Many in business, particularly those in a similar position to the Lender, might see this case as a perverse outcome as:
A guarantor chooses to use a digital signature system, but
Chooses to leave default passwords in place; which
Creates the opportunity for someone else to apply his signature to documents; then
Claims not to have received or read emails sent by that system when his signature is applied to a document; and
Seemingly as a result of these actions, is not held to the promises in the guarantee, to the detriment of the Lender.
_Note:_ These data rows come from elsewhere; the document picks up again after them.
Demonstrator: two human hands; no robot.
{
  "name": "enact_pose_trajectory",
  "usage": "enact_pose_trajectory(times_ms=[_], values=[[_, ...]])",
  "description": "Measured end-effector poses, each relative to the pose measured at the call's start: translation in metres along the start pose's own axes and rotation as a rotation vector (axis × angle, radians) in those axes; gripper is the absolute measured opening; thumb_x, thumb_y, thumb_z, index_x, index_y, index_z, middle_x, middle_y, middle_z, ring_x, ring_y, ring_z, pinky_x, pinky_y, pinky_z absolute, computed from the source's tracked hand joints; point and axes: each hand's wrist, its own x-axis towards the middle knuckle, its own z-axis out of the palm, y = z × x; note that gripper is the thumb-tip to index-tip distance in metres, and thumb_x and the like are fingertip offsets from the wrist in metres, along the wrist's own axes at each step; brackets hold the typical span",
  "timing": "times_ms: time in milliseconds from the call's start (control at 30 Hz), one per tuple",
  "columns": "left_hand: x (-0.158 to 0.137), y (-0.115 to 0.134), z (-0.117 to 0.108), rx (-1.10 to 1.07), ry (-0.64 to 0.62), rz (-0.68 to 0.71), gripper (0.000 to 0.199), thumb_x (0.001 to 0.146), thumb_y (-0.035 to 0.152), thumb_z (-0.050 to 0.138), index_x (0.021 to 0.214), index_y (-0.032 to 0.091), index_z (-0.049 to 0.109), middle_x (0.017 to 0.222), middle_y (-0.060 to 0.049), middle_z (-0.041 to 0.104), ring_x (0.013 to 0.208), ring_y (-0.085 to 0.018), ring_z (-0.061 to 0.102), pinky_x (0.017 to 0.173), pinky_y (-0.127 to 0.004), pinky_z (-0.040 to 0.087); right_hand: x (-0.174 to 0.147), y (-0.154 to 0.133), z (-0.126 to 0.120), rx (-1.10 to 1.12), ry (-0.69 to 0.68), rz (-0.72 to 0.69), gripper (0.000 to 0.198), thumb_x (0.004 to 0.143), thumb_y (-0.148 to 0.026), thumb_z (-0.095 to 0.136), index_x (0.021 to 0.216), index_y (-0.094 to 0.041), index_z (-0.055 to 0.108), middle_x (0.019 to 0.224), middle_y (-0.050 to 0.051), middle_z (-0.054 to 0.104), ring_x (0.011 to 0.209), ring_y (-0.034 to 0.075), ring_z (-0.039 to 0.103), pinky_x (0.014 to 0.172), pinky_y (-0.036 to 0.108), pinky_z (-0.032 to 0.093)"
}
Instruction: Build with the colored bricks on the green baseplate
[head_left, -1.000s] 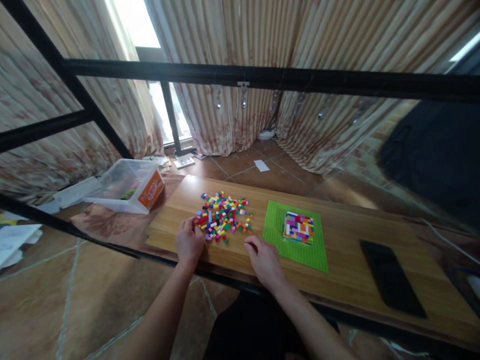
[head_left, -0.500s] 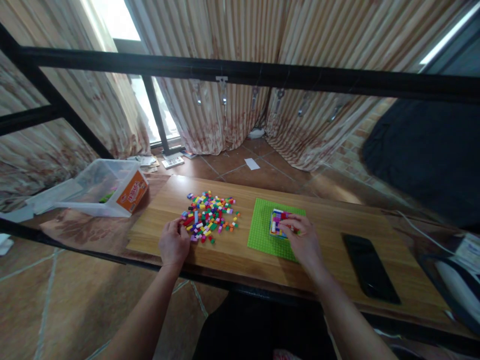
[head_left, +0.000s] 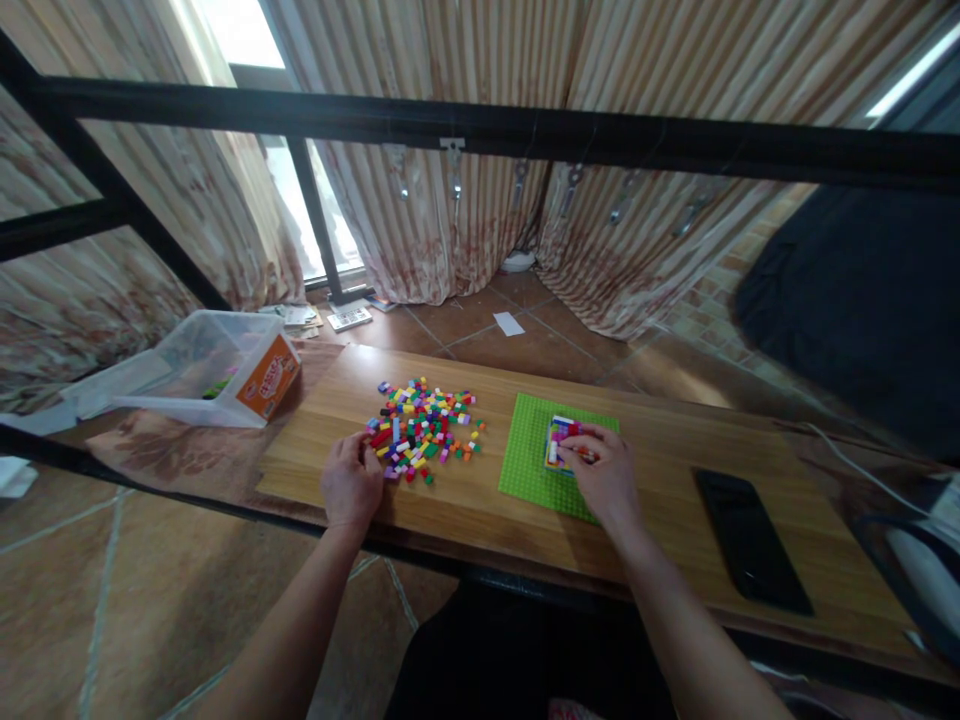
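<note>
A small block built of colourful toy bricks [head_left: 555, 448] sits on a green baseplate [head_left: 523, 460]. My right hand [head_left: 606, 472] reaches over the block's right side, thumb and index finger pinched together at its top. Whatever lies between those fingertips is hidden. To the left, a loose pile of toy bricks [head_left: 424, 425] in many colours is spread on the wooden board. My left hand [head_left: 352, 482] rests at the near left edge of that pile, fingers curled in and bunched. I cannot see what, if anything, they hold.
A black phone [head_left: 752, 540] lies on the wooden board [head_left: 667, 440], right of the baseplate. Beyond the board's left end stands a clear plastic box [head_left: 202, 365] with an orange label. A black metal bar [head_left: 480, 118] crosses above the far side, with curtains behind.
The whole view has shifted slightly. My right fingers have moved a little on top of the brick block; my left hand stays by the pile.
</note>
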Motion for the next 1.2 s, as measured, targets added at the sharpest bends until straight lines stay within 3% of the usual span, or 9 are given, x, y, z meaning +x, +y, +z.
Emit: enact_pose_trajectory(times_ms=[300, 1200], values=[[-0.001, 0.000, 0.000, 0.009, 0.000, -0.008, 0.026, 0.086, 0.023, 0.047, 0.103, 0.019, 0.066, 0.100, -0.009, 0.065, 0.091, -0.022, 0.061, 0.080, -0.033, 0.048, 0.000, 0.006, -0.005, 0.033, -0.007, 0.029, 0.021, 0.078, -0.040, 0.061, 0.083, -0.023, 0.071, 0.109, 0.008, 0.062, 0.102, 0.023, 0.054, 0.093, 0.043, 0.038], [-0.001, 0.001, 0.000, 0.007, 0.001, -0.010, 0.026, 0.086, 0.023, 0.046, 0.103, 0.018, 0.066, 0.100, -0.009, 0.065, 0.093, -0.023, 0.061, 0.083, -0.034, 0.048, -0.001, -0.005, 0.005, 0.018, 0.037, 0.077, 0.018, 0.076, -0.034, 0.059, 0.071, -0.021, 0.070, 0.106, 0.010, 0.062, 0.105, 0.026, 0.051, 0.094, 0.044, 0.037]])
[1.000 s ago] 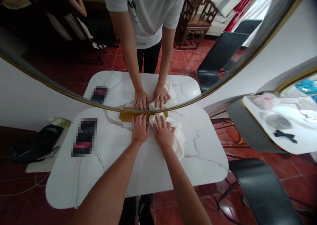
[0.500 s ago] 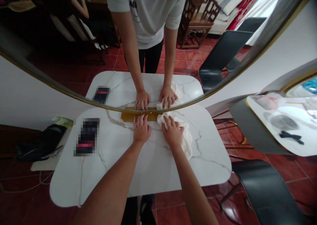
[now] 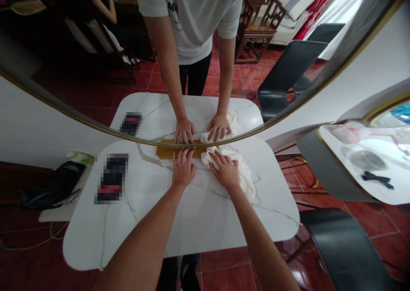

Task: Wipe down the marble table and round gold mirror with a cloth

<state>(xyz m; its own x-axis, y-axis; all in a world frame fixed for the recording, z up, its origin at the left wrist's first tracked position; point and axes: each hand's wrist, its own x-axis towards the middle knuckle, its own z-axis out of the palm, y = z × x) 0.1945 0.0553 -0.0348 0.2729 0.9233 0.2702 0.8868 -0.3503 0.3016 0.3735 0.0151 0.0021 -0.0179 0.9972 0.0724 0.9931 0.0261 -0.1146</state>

Unfortunately the burden of proof a party must meet when enforcing a guarantee is often not considered when the guarantee is being established. That seems to have been the case here with the Lender simply accepting the signature at face value. Too often guarantees are considered a compliance issue and not treated with the same importance as the main agreement. As this case shows, such complacency can be expensive.
There are some relatively simple things that can be done to help you avoid ending up in a similar position to the Lender in this case:
Use a third party digital signature service that has greater visibility as to the timing of execution and better information as to how parties are authenticated and authorised to sign;
Make sure the requirement of providing the personal guarantee is communicated clearly to those providing the guarantee;
Require a guarantor to execute the guarantee as a separate and distinct document to a trade credit application; and
Identify your customers and guarantors by requesting 100 points of identification from a customer and guarantor (but note the implications under the Privacy Act in holding such information).
Integrating these steps into your contract administration process is well worth the initial costs if the time ever comes to call upon a personal guarantee.